Oysa ki hissetmeden bir şey duyulur muydu, bilirim ama anlamadan konuşulurdu, hatta bilmeden de bilinirdi. Her şeyin vakitsiz gözüken medceziri ve döngüsü varken, sema ayini gibi hayatın ve kainatın bir vücut buluş emsali değil miydi bu zahir? Peki bu kanımızda dolaşan her damla zehir güneşin uzanan nurunda keşfedemediğimiz ne tür bir menzildi. Uyanamamışken uyanıldığı sanılan kaç sabahın gölgesi uzayıp eğilirken karanlığa gömülüp de batan bir güne merhaba diyemeden, o gözler kapanıverdi.

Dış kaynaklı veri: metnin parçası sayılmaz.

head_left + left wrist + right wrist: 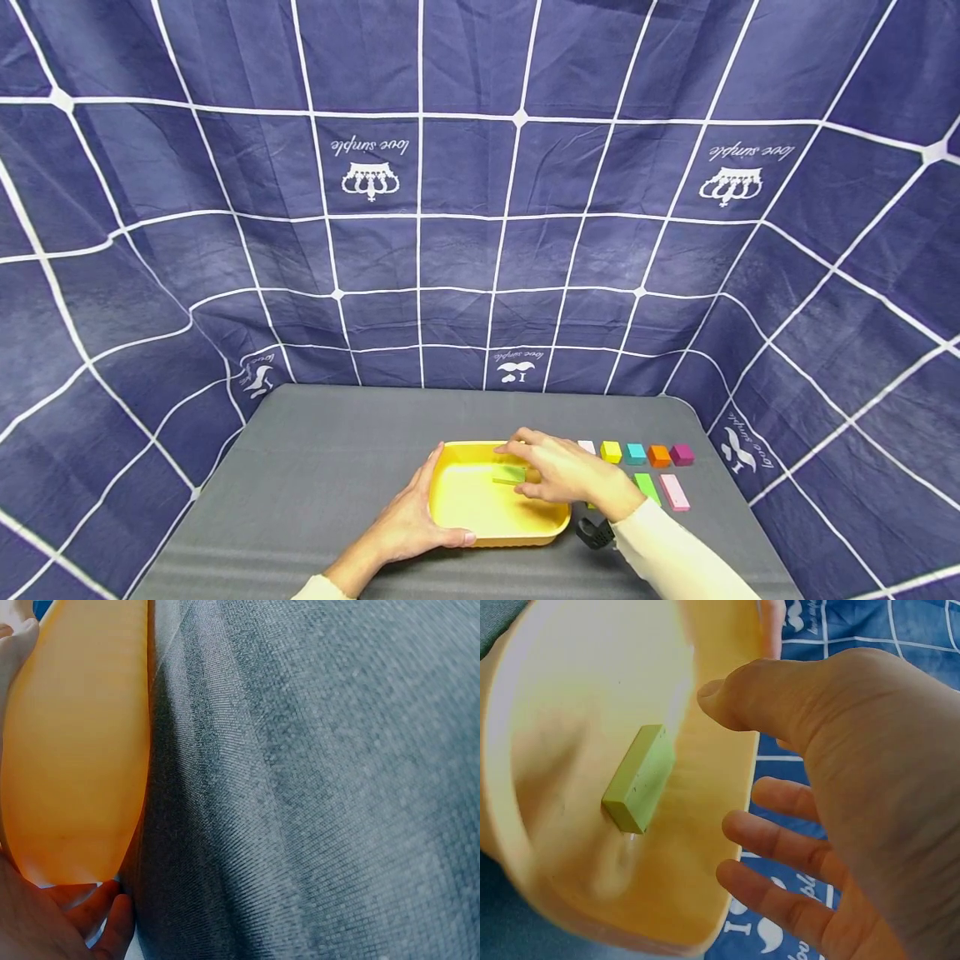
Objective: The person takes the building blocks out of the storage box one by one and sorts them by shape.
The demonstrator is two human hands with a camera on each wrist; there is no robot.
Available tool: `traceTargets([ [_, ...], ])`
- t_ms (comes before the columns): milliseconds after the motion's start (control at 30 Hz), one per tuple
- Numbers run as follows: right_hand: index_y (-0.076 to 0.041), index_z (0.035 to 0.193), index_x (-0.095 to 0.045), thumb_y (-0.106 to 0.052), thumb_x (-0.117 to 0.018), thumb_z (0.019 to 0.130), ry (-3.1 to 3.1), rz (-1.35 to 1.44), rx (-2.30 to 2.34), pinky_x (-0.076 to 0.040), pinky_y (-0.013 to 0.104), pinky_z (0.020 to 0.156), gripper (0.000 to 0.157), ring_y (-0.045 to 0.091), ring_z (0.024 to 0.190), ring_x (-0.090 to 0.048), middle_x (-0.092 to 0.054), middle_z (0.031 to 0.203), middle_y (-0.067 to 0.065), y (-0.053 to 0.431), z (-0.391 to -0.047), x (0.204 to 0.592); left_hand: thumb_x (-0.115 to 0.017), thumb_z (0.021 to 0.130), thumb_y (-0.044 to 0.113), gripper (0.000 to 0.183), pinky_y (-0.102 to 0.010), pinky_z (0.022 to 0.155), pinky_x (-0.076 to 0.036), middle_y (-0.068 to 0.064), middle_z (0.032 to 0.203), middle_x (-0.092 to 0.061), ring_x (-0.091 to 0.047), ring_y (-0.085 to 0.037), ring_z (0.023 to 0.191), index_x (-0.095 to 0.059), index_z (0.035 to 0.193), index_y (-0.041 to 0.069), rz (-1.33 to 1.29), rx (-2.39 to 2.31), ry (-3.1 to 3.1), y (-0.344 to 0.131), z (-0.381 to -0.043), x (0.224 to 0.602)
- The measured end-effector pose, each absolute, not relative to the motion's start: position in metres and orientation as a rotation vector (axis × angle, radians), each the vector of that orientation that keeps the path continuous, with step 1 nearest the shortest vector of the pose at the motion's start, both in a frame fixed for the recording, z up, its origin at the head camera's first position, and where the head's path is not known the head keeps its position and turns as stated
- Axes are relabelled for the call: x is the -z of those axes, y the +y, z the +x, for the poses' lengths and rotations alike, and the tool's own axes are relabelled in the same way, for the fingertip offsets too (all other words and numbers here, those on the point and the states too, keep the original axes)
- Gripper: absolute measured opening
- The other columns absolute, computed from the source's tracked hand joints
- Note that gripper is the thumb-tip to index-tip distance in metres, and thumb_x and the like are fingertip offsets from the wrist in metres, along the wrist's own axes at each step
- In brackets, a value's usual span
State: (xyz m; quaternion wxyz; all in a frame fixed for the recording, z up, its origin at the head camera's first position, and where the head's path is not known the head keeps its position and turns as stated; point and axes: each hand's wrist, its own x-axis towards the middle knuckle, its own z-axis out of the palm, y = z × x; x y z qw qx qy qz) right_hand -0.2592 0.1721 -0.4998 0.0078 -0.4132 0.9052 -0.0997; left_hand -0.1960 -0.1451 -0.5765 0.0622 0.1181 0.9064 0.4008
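Observation:
A yellow plastic tray (480, 508) sits on the grey table, tilted in the right wrist view by the camera's angle. My left hand (411, 512) grips its left end, thumb over the near rim and fingers along the far side. In the left wrist view, the tray's orange-looking outer wall (79, 750) fills the space between thumb and fingers (94, 911). A green rectangular block (639, 780) lies inside the tray. Over the tray's right part is my right hand (558, 468), fingers spread and apart from the block, with nothing held.
Right of the tray stands a row of small cubes, including yellow (611, 452), teal (635, 453), orange (659, 456) and purple (682, 454). Nearer lie a green block (647, 487) and a pink block (675, 492). A blue gridded cloth (465, 258) hangs behind the table.

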Motion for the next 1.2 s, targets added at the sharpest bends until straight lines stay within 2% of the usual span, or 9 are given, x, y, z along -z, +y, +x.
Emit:
traceTargets([
  [167,-0.022,0.157,-0.072,-0.034,-0.093,0.101,2.804,-1.271,0.300,-0.068,0.038,0.095,0.061,0.010,0.106,-0.070,-0.072,0.142,-0.001,0.165,-0.266,0.504,-0.107,0.070,0.070,0.155,-0.066,0.111,-0.059,-0.014,0.184,-0.046,-0.068,-0.038,0.144,-0.016,0.189,0.029,0.354,-1.218,2.732,-0.144,-0.195,0.576],
  [300,-0.018,0.156,-0.073,-0.031,-0.094,0.100,2.744,-1.273,0.327,-0.067,0.042,0.107,0.061,0.018,0.116,-0.076,-0.075,0.141,0.003,0.161,-0.271,0.507,-0.107,0.070,0.070,0.155,-0.067,0.111,-0.058,-0.014,0.184,-0.046,-0.068,-0.038,0.143,-0.016,0.189,0.029,0.350,-1.224,2.730,-0.144,-0.194,0.576],
  [433,-0.014,0.156,-0.072,-0.026,-0.095,0.098,2.670,-1.270,0.319,-0.063,0.042,0.116,0.064,0.024,0.128,-0.077,-0.077,0.145,0.006,0.156,-0.276,0.511,-0.107,0.070,0.069,0.156,-0.066,0.111,-0.059,-0.015,0.183,-0.046,-0.068,-0.038,0.143,-0.015,0.189,0.028,0.352,-1.222,2.735,-0.144,-0.193,0.576],
  [600,-0.014,0.153,-0.074,-0.020,-0.099,0.091,2.619,-1.286,0.282,-0.059,0.039,0.122,0.067,0.020,0.137,-0.073,-0.077,0.150,0.002,0.149,-0.279,0.517,-0.107,0.069,0.069,0.156,-0.067,0.111,-0.059,-0.014,0.184,-0.046,-0.068,-0.037,0.144,-0.016,0.189,0.030,0.336,-1.217,2.733,-0.145,-0.192,0.576],
  [700,-0.017,0.150,-0.077,-0.018,-0.103,0.087,2.600,-1.313,0.256,-0.060,0.031,0.117,0.068,0.013,0.127,-0.073,-0.078,0.145,0.000,0.143,-0.279,0.520,-0.107,0.069,0.070,0.155,-0.067,0.111,-0.058,-0.013,0.183,-0.047,-0.068,-0.037,0.144,-0.016,0.189,0.032,0.324,-1.211,2.730,-0.146,-0.191,0.576],
  [800,-0.019,0.149,-0.078,-0.016,-0.103,0.085,2.580,-1.335,0.232,-0.059,0.021,0.104,0.069,0.004,0.103,-0.071,-0.078,0.141,-0.001,0.138,-0.279,0.523,-0.107,0.069,0.070,0.155,-0.068,0.111,-0.058,-0.013,0.183,-0.047,-0.067,-0.037,0.144,-0.016,0.189,0.033,0.321,-1.212,2.726,-0.146,-0.191,0.575],
  [900,-0.019,0.149,-0.079,-0.011,-0.102,0.085,2.557,-1.331,0.232,-0.054,0.014,0.092,0.068,-0.003,0.084,-0.062,-0.076,0.139,-0.002,0.133,-0.280,0.525,-0.107,0.069,0.069,0.155,-0.068,0.112,-0.058,-0.014,0.184,-0.047,-0.067,-0.038,0.145,-0.016,0.189,0.032,0.328,-1.217,2.726,-0.146,-0.191,0.574],
  [1033,-0.021,0.146,-0.081,-0.010,-0.101,0.088,2.551,-1.311,0.217,-0.052,0.011,0.088,0.062,-0.006,0.080,-0.060,-0.074,0.137,-0.004,0.129,-0.282,0.528,-0.107,0.070,0.069,0.155,-0.067,0.112,-0.058,-0.015,0.184,-0.046,-0.067,-0.037,0.145,-0.016,0.189,0.030,0.336,-1.223,2.727,-0.144,-0.192,0.573],
  [1200,-0.020,0.134,-0.084,-0.012,-0.101,0.090,2.569,-1.320,0.204,-0.052,0.010,0.083,0.048,-0.008,0.078,-0.059,-0.072,0.129,-0.004,0.126,-0.282,0.531,-0.108,0.070,0.068,0.156,-0.067,0.111,-0.059,-0.016,0.183,-0.047,-0.068,-0.038,0.143,-0.016,0.189,0.025,0.343,-1.223,2.731,-0.144,-0.193,0.574],
])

Anlatılamamış ne büyük yükler büyür paylaşılamadığından omuzları ezercesine ve kaldırma kuvvetini dengeleyecek o güç sabırda aranır kimi kimselerce. Bir kemik birde kanlı et parçasıydı, derimizin altında işleyen bizi biz yapan insaniyet ve tüm bu yalnızlaşan duygular var olmadığını kabul ettiğin sürece. Kalp de bir kafese sarılmış ürkercesine titreyip o vicdanının sesini dinlerdi. Cevapsız her bir sorunun cevabı kadar keskin ve bir o kadarda dolu kalan bir muhtevadı, okuduğunu anlayan dimağların adına tüm bu yarım kalan adlar. Kaçışan ve derinlere daldıkça buhulaşan tarifi mümkün olmayan bu düşünseller yine bıraktı ardına eksik kalan cümlelere.

Olamaz, hızlı akıp giden bu düşünceler içinde boğuşurken dile getirilsin, ne bir tepki ne bir etki yasasıda çare getirmez yazacak kelimelere nihayetinde toparlayıp bir nebze yansıtsın içinden geçenleri öylece. Anlamamaya anlaşılmamaya devam edilirmiş ki oysa daha karalanmamıştı, buruk kalan o beyaz sayfalar, paylaşılıp çoğalmayı bekledi…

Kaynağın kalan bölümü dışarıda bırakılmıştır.